On the recommendation of Netherlands officials who reviewed Aruban and FBI reports, van der Sloot’s home was searched again April 27. Twenty forensic investigators perused his parents’ diary notes and a personal computer and poked narrow rods into soil in the backyard of their modest home.

Paulus van der Sloot, the suspect’s father, said they found nothing suspicious.

Van der Biezen said she was confident the magistrate on the sister island of Curacao, where the case has been relocated, will give the prosecution more time. But she conceded the clock is ticking and, at best, they have a few more months to find a body or forensic evidence.

“There will come a time when we have to make a decision to prosecute or make it a cold case,” she said.

Like many Arubans who understood the anguish of the missing girl’s parents, van der Biezen is reluctant to accuse them of interfering in the investigation. But she observed that their freelance actions in confronting witnesses and suspects blew early opportunities for clandestine surveillance.

Beth Twitty, Holloway’s mother, complained on cable-TV shows that the parallel probe that family members and friends conducted was being ignored by investigators.

“We’ve just about done all the investigation for them, I guess, so to speak, identified witnesses, put the three suspects on a silver platter and gave it to them,” Twitty said of the sleuthing she did when Aruban police still were convinced her daughter simply had extended her vacation.

American Julia Renfro, editor-in-chief of Aruba Today, initially sided with Holloway’s parents when they sought publicity and lambasted Aruban police for following Dutch investigative procedures different from those in the United States.

Galvanized by compassion for a desperate mother, Renfro stopped the presses of her daily newspaper for the first time in its history to include a picture of Holloway to aid Arubans in the islandwide search.

Renfro, a mother of four, spent weeks shuttling the family from the scene of one rumored development to another, but she became disenchanted with what she saw as Twitty’s pandering to tabloid TV and “flat-out lies” she told on the air.

“I feel guilty saying any negative thing about a mother who has lost her daughter,” Renfro said. “But her behavior was odd from the get-go.”

Renfro has concluded that the body would have turned up by now if she died on the island proper. She — and many Arubans — doubts the three suspects, all good students without criminal records, could have pulled off a perfect crime, never caving in to intense interrogations.

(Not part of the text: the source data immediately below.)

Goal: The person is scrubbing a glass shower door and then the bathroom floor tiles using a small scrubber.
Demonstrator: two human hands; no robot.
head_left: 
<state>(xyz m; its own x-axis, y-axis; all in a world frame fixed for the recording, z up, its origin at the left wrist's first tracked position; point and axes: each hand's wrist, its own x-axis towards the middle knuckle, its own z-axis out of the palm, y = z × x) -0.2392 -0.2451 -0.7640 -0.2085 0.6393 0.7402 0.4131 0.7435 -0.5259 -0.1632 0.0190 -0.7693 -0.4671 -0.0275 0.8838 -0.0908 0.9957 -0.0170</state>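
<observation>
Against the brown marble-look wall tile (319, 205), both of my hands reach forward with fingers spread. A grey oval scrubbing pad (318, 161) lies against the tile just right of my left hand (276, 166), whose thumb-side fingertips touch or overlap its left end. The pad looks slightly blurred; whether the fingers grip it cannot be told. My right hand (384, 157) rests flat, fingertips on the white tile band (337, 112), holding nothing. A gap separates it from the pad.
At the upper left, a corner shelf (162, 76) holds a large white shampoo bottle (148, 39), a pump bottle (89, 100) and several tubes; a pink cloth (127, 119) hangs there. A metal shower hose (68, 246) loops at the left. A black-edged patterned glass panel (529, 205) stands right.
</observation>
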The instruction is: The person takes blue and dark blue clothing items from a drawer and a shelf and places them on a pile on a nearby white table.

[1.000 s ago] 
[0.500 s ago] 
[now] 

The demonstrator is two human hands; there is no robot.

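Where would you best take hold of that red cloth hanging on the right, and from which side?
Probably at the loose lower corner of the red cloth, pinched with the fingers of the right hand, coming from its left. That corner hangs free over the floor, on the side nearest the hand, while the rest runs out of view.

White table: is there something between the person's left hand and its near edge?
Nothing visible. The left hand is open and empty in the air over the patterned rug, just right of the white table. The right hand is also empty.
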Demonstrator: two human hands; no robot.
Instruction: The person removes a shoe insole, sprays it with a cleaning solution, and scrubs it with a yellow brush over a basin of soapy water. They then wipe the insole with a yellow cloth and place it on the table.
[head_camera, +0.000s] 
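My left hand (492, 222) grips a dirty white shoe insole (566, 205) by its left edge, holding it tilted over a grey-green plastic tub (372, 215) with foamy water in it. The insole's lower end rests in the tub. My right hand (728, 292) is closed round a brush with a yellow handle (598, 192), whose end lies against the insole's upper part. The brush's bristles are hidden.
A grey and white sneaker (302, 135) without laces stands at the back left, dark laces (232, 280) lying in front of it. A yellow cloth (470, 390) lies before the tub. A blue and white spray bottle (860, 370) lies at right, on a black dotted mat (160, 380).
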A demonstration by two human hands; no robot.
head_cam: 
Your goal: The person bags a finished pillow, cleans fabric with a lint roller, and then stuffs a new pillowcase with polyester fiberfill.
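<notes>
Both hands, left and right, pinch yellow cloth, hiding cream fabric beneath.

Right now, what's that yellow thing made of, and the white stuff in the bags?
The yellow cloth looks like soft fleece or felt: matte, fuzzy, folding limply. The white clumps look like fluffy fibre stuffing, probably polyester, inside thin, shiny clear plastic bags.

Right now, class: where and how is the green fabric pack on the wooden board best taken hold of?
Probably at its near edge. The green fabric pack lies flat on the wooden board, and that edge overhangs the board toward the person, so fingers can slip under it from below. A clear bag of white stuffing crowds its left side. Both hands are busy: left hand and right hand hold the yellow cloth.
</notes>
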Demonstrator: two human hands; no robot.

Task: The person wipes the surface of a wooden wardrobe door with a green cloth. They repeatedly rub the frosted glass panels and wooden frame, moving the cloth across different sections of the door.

“I’ve spoken with all of the suspects,” she said. “I don’t believe any of them did anything to her.”

Heavily intoxicated, according to accounts given by her classmates to the FBI, Holloway could have staggered into the sea and drowned after the local men left her, Renfro speculated.

Holloway might have died of alcohol poisoning or a drug overdose and washed out to sea, as Deputy Police Chief Gerold Dompig surmised. She might have climbed aboard one of dozens of catamarans and cabin cruisers for late-night partying after a nearby concert.

Renfro says she was perplexed when Twitty immediately concluded that her daughter had been kidnapped and made no effort to check hospitals or police about accident victims. Within hours, Twitty had concluded van der Sloot was responsible, and within a couple of days she was telling TV interviewers that she knew her daughter had been gang-raped and murdered.

Twitty did not respond to e-mailed requests for an interview.

Renfro ceased front-page coverage of the disappearance after what she considered a malicious act of distortion. A video aired Sept. 15, 2005, on “Dr. Phil” appeared to show Deepak Kalpoe telling a California private investigator, Jamie Skeeters, that Holloway had sex with all three men on the night she disappeared.

The Kalpoe brothers sued talk-show host Phil McGraw, CBS and Skeeters (who died in January), alleging the clandestinely recorded jailhouse conversation was doctored heavily to change the older Kalpoe’s response from “No, she didn’t,” to “She did.”

Versions of the original and aired tapes available on and other Web sites appear to back Kalpoe’s contention that his words were altered.

While the investigation appears to be running dry, the case of the “missing white woman” promises to live on for years, at least in legal-TV and unsolved-mystery broadcasts.